Bagi sebuah institusi komunal mengambil posisi tengah sekaligus menegaskan sikap netral antar dua kutub politik domestik yang cenderung ekstrem memang tidak mudah karena setiap individu di dalamnya secara subjektif punya pilihan pandangan dan sikap masing-masing sesuai data dan opini yang mempengaruhinya. Namun, karena taklif individual dan taklif komunal tidaklah sama secara moral dan teologis, maka sikap itu membuktikan independensi dan kehati-hatian.
Tapi bagi yang tak sempat membedakan dua dimensi taklif tersebut karena terbiasa hidup dengan individualitas tanpa mengemban tanggungjawab dalam konteks komunitas yang terstruktur, pandangan dan sikap individual terhadap salah satu dari dua kutub itu terlanjur diyakini sebagai aksioma atau bahkan mungkin pandangan teologis final yang kadang terkesan ekstrem, padahal tidak demikian. Inilah mindset stereotipe yang mendorong intoleransi samar yang tak lain adalah mangsa sistem algoritma yang diciptakan oleh para globalis penguasa platform-platform raksasa media sosial.

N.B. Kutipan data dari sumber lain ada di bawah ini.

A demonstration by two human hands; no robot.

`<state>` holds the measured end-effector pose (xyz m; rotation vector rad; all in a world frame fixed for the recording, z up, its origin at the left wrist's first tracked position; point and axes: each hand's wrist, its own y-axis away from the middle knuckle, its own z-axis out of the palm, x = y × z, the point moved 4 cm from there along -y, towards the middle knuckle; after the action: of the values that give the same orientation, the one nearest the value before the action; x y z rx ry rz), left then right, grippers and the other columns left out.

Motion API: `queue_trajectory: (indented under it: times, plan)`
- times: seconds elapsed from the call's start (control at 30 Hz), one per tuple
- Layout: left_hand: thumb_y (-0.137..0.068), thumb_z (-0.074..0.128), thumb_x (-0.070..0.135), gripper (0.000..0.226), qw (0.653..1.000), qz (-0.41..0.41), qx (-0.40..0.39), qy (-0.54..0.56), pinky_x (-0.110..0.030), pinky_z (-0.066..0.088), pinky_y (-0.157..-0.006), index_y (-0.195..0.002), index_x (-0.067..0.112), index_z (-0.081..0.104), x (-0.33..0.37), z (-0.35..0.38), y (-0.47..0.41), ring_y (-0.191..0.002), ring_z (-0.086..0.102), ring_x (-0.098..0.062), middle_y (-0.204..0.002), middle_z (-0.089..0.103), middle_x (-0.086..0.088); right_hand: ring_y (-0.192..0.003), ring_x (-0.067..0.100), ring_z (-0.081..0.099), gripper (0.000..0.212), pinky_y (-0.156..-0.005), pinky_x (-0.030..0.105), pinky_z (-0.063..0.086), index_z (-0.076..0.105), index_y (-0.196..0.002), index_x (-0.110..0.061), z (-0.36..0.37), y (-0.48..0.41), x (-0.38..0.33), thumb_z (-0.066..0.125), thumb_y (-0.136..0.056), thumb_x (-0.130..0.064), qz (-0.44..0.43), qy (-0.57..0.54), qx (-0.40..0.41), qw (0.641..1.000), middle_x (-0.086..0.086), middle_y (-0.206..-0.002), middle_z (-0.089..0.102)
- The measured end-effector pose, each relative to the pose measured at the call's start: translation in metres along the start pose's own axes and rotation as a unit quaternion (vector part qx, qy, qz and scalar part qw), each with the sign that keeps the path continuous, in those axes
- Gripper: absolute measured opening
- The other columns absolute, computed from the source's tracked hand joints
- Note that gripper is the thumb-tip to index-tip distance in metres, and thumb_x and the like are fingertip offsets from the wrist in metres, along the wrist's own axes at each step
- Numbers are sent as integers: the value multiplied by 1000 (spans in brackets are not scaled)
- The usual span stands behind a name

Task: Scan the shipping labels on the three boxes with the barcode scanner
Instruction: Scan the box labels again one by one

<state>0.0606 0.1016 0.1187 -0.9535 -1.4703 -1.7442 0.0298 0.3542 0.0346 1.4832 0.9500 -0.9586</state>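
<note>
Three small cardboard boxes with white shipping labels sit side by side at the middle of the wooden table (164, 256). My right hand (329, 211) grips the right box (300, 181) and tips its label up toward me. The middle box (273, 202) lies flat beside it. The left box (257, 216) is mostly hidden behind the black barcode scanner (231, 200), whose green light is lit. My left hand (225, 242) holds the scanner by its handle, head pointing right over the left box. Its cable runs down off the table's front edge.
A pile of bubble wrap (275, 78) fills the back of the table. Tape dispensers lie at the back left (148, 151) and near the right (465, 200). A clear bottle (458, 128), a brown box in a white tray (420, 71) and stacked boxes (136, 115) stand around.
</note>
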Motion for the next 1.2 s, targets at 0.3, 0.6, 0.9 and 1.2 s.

Akibat sistem algoritma yang efektif dalam membentuk opini homo sapien demi memperebutkan kekuasaan dan dominasi, masyarakat terbelah atau membelah diri menjadi dua kutub irrasional yang sama-sama intoleran dan ekstremis meski salah satunya menuduh lawannya ekstremis dengan aneka stigma.
Sedemikian sengitnya dikotomi ini mungkin hampir tak ada individu di arena interaksi digital atau media sosial yang lolos dari pengkubuan.
Salah satu dari dua polar ini berusaha melakukan apapun demi mengidentifikasi diri sebagai polar yang sama bertentangan dengan polar di seberang.
Dalam kecamuk ini, yang diperlukan adalah bersabar seraya tetap telaten menjelaskan spektrum kemaslahatan komunal yang mestinya dipahami sebagai hak dan domain institusi yang bertanggungjawab atas individu-individu yang secara sadar menegaskan partisipasinya secara formal di dalamnya.